Line by line, transcribe the material shown below exactly.

» **Listed records**:
◇ ◇ ◇ ◇ ◇ ◇ ◇

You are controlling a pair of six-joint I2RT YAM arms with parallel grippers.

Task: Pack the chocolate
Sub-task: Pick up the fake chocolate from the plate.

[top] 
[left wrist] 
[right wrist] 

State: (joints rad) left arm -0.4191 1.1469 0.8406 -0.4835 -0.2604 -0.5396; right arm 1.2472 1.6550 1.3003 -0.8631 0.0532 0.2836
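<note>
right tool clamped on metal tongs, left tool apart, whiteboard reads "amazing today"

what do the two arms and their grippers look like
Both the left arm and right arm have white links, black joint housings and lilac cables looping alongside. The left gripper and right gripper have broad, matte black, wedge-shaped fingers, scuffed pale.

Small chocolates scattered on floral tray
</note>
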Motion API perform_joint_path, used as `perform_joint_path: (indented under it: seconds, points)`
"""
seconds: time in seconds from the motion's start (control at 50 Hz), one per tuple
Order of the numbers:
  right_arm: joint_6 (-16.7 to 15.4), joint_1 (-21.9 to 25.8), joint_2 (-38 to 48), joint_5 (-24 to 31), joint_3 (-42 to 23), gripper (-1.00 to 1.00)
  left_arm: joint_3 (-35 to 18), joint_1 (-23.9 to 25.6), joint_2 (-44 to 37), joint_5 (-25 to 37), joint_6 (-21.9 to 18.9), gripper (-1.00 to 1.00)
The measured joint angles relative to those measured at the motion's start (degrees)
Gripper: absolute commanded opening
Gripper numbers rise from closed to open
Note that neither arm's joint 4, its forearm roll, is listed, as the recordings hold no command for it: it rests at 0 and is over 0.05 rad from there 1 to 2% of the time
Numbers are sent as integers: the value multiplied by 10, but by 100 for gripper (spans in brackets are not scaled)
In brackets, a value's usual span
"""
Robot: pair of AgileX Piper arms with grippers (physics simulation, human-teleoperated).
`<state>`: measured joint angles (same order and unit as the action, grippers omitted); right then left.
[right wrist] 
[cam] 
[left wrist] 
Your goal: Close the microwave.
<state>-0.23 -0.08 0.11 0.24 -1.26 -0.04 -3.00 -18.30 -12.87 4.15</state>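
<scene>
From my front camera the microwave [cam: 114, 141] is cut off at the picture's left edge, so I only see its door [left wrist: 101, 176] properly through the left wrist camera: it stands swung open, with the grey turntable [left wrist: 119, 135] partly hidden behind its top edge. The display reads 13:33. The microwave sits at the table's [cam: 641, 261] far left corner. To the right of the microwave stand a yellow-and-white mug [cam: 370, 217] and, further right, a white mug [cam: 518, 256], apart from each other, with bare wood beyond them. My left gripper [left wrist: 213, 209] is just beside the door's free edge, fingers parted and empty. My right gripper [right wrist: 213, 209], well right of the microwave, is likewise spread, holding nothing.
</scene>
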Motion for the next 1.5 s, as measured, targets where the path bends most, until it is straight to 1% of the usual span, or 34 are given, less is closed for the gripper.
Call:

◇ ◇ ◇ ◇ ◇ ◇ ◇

» **Task output**:
You are controlling a pair of six-joint I2RT YAM arms with parallel grippers.

Task: Pack the chocolate
Sub-task: Pick up the fake chocolate from the plate.

[top] 
[left wrist] 
[right wrist] 

State: (joints rad) left arm -0.4191 1.1469 0.8406 -0.4835 -0.2604 -0.5396; right arm 1.2472 1.6550 1.3003 -0.8631 0.0532 0.2836
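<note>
right tool clamped on metal tongs, left tool apart, whiteboard reads "amazing today"

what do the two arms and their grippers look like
Both the left arm and right arm have white links, black joint housings and lilac cables looping alongside. The left gripper and right gripper have broad, matte black, wedge-shaped fingers, scuffed pale.

Small chocolates scattered on floral tray
</note>
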Motion API perform_joint_path, used as `perform_joint_path: (indented under it: seconds, points)`
"""
seconds: time in seconds from the motion's start (control at 50 Hz), one per tuple
Order of the numbers:
  right_arm: joint_6 (-16.7 to 15.4), joint_1 (-21.9 to 25.8), joint_2 (-38 to 48), joint_5 (-24 to 31), joint_3 (-42 to 23), gripper (-1.00 to 1.00)
  left_arm: joint_3 (-35 to 18), joint_1 (-23.9 to 25.6), joint_2 (-44 to 37), joint_5 (-25 to 37), joint_6 (-21.9 to 18.9), gripper (-1.00 to 1.00)
The measured joint angles relative to those measured at the motion's start (degrees)
Gripper: absolute commanded opening
Gripper numbers rise from closed to open
Note that neither arm's joint 4, its forearm roll, is listed, as the recordings hold no command for it: it rests at 0 and is over 0.05 rad from there 1 to 2% of the time
Numbers are sent as integers: the value multiplied by 10, but by 100 for gripper (spans in brackets are not scaled)
In brackets, a value's usual span
"""
Robot: pair of AgileX Piper arms with grippers (physics simulation, human-teleoperated).
`<state>`: measured joint angles (same order and unit as the action, grippers omitted); right then left.
[right wrist] 
[cam] 
[left wrist] 
Your goal: Close the microwave.
<state>-0.23 -0.08 0.11 0.24 -1.26 -0.04 -3.00 -18.30 -12.87 4.15</state>
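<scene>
From my front camera the microwave [cam: 114, 141] is cut off at the picture's left edge, so I only see its door [left wrist: 101, 176] properly through the left wrist camera: it stands swung open, with the grey turntable [left wrist: 119, 135] partly hidden behind its top edge. The display reads 13:33. The microwave sits at the table's [cam: 641, 261] far left corner. To the right of the microwave stand a yellow-and-white mug [cam: 370, 217] and, further right, a white mug [cam: 518, 256], apart from each other, with bare wood beyond them. My left gripper [left wrist: 213, 209] is just beside the door's free edge, fingers parted and empty. My right gripper [right wrist: 213, 209], well right of the microwave, is likewise spread, holding nothing.
</scene>
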Motion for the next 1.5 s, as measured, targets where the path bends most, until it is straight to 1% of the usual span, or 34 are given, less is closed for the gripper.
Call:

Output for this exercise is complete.